Problem description:
Every single line below has to be printed once more, exactly.

Data extract:
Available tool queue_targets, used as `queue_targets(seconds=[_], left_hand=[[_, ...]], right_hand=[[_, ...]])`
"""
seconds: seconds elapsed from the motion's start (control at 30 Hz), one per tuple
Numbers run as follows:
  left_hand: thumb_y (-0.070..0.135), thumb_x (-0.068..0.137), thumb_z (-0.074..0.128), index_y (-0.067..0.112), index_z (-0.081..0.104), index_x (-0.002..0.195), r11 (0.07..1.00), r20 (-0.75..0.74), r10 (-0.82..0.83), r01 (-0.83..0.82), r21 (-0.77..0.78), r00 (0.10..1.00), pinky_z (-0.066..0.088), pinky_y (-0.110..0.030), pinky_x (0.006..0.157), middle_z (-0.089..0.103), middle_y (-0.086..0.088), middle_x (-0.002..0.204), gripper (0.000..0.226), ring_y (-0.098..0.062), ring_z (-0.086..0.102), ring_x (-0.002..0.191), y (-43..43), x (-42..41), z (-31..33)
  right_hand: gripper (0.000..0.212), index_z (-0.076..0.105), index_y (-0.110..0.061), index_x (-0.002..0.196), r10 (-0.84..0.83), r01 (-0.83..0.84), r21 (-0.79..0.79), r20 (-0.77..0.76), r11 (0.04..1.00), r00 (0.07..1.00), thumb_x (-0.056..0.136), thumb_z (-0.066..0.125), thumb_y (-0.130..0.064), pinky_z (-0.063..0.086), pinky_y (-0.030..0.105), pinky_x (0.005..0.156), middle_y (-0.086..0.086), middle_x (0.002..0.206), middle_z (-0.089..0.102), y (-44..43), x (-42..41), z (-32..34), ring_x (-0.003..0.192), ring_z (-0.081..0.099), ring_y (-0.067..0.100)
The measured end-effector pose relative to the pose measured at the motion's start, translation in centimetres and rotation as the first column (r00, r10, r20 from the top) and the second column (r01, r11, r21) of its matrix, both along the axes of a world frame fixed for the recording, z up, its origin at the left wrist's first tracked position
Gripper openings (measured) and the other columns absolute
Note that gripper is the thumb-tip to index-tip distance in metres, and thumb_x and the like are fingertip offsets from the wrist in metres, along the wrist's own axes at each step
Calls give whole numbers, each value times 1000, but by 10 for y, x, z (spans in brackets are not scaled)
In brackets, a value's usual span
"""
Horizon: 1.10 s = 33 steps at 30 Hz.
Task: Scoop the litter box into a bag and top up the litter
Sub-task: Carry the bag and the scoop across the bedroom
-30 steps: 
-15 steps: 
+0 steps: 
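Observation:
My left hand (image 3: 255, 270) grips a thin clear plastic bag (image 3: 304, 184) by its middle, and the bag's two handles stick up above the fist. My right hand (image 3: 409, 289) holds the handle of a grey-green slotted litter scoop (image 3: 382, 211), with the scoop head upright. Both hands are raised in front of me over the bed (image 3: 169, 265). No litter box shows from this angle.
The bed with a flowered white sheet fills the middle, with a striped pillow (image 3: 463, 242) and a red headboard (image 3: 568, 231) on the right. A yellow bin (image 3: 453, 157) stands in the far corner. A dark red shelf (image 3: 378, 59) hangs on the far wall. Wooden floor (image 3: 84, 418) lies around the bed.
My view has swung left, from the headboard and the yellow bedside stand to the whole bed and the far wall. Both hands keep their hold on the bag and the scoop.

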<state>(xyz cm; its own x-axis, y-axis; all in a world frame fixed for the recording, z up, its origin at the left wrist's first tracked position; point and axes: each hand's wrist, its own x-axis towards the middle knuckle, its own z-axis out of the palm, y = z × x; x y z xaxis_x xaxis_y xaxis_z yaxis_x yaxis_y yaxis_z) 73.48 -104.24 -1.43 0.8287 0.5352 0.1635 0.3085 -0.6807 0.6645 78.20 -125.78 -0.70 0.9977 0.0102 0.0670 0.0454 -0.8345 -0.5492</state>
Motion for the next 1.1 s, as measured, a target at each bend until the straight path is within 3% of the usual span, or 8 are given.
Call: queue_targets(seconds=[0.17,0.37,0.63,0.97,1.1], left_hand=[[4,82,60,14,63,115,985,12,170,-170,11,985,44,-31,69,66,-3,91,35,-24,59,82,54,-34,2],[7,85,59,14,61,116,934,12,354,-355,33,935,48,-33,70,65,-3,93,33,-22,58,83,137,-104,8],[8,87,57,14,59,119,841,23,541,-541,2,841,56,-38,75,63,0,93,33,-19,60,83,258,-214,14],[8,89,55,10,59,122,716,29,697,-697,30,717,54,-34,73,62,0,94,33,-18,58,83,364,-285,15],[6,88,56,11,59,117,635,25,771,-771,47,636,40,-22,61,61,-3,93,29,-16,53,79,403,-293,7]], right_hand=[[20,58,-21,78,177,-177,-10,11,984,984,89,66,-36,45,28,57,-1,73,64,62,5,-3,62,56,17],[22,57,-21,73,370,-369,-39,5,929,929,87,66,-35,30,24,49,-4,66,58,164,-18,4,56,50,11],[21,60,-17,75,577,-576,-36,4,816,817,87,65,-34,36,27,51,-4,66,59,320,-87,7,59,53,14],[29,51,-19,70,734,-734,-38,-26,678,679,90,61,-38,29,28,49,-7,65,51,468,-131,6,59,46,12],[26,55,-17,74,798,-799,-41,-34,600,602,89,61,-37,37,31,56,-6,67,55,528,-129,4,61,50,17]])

Solution to the exercise:
Available tool queue_targets, used as `queue_targets(seconds=[_], left_hand=[[_, ...]], right_hand=[[_, ...]])`
"""
seconds: seconds elapsed from the motion's start (control at 30 Hz), one per tuple
Numbers run as follows:
  left_hand: thumb_y (-0.070..0.135), thumb_x (-0.068..0.137), thumb_z (-0.074..0.128), index_y (-0.067..0.112), index_z (-0.081..0.104), index_x (-0.002..0.195), r11 (0.07..1.00), r20 (-0.75..0.74), r10 (-0.82..0.83), r01 (-0.83..0.82), r21 (-0.77..0.78), r00 (0.10..1.00), pinky_z (-0.066..0.088), pinky_y (-0.110..0.030), pinky_x (0.006..0.157), middle_z (-0.089..0.103), middle_y (-0.086..0.088), middle_x (-0.002..0.204), gripper (0.000..0.226), ring_y (-0.098..0.062), ring_z (-0.086..0.102), ring_x (-0.002..0.191), y (-43..43), x (-42..41), z (-31..33)
  right_hand: gripper (0.000..0.212), index_z (-0.076..0.105), index_y (-0.110..0.061), index_x (-0.002..0.196), r10 (-0.84..0.83), r01 (-0.83..0.84), r21 (-0.79..0.79), r20 (-0.77..0.76), r11 (0.04..1.00), r00 (0.07..1.00), thumb_x (-0.056..0.136), thumb_z (-0.066..0.125), thumb_y (-0.130..0.064), pinky_z (-0.063..0.086), pinky_y (-0.030..0.105), pinky_x (0.005..0.156), middle_y (-0.086..0.086), middle_x (0.002..0.206), middle_z (-0.089..0.102), y (-44..43), x (-42..41), z (-32..34), ring_x (-0.003..0.192), ring_z (-0.081..0.099), ring_y (-0.067..0.100)
The measured end-effector pose relative to the pose measured at the motion's start, translation in centimetres and rotation as the first column (r00, r10, r20 from the top) and the second column (r01, r11, r21) of its matrix, both along the axes of a world frame fixed for the recording, z up, its origin at the left wrist's first tracked position
Gripper openings (measured) and the other columns absolute
Note that gripper is the thumb-tip to index-tip distance in metres, and thumb_x and the like are fingertip offsets from the wrist in metres, along the wrist's own axes at each step
Calls give whole numbers, each value times 1000, but by 10 for y, x, z (spans in brackets are not scaled)
In brackets, a value's usual span
"""
Horizon: 1.10 s = 33 steps at 30 Hz.
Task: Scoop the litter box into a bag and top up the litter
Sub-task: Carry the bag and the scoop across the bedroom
-30 steps: 
-15 steps: 
+0 steps: 
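Observation:
My left hand (image 3: 255, 270) grips a thin clear plastic bag (image 3: 304, 184) by its middle, and the bag's two handles stick up above the fist. My right hand (image 3: 409, 289) holds the handle of a grey-green slotted litter scoop (image 3: 382, 211), with the scoop head upright. Both hands are raised in front of me over the bed (image 3: 169, 265). No litter box shows from this angle.
The bed with a flowered white sheet fills the middle, with a striped pillow (image 3: 463, 242) and a red headboard (image 3: 568, 231) on the right. A yellow bin (image 3: 453, 157) stands in the far corner. A dark red shelf (image 3: 378, 59) hangs on the far wall. Wooden floor (image 3: 84, 418) lies around the bed.
My view has swung left, from the headboard and the yellow bedside stand to the whole bed and the far wall. Both hands keep their hold on the bag and the scoop.
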
<state>(xyz cm; its own x-axis, y-axis; all in a world frame fixed for the recording, z up, its origin at the left wrist's first tracked position; point and axes: each hand's wrist, its own x-axis towards the middle knuckle, its own z-axis out of the palm, y = z × x; x y z xaxis_x xaxis_y xaxis_z yaxis_x yaxis_y yaxis_z) 73.48 -104.24 -1.43 0.8287 0.5352 0.1635 0.3085 -0.6807 0.6645 78.20 -125.78 -0.70 0.9977 0.0102 0.0670 0.0454 -0.8345 -0.5492</state>
Motion for the next 1.1 s, as measured, a target at each bend until the straight path is within 3% of the usual span, or 8 are given.
Call: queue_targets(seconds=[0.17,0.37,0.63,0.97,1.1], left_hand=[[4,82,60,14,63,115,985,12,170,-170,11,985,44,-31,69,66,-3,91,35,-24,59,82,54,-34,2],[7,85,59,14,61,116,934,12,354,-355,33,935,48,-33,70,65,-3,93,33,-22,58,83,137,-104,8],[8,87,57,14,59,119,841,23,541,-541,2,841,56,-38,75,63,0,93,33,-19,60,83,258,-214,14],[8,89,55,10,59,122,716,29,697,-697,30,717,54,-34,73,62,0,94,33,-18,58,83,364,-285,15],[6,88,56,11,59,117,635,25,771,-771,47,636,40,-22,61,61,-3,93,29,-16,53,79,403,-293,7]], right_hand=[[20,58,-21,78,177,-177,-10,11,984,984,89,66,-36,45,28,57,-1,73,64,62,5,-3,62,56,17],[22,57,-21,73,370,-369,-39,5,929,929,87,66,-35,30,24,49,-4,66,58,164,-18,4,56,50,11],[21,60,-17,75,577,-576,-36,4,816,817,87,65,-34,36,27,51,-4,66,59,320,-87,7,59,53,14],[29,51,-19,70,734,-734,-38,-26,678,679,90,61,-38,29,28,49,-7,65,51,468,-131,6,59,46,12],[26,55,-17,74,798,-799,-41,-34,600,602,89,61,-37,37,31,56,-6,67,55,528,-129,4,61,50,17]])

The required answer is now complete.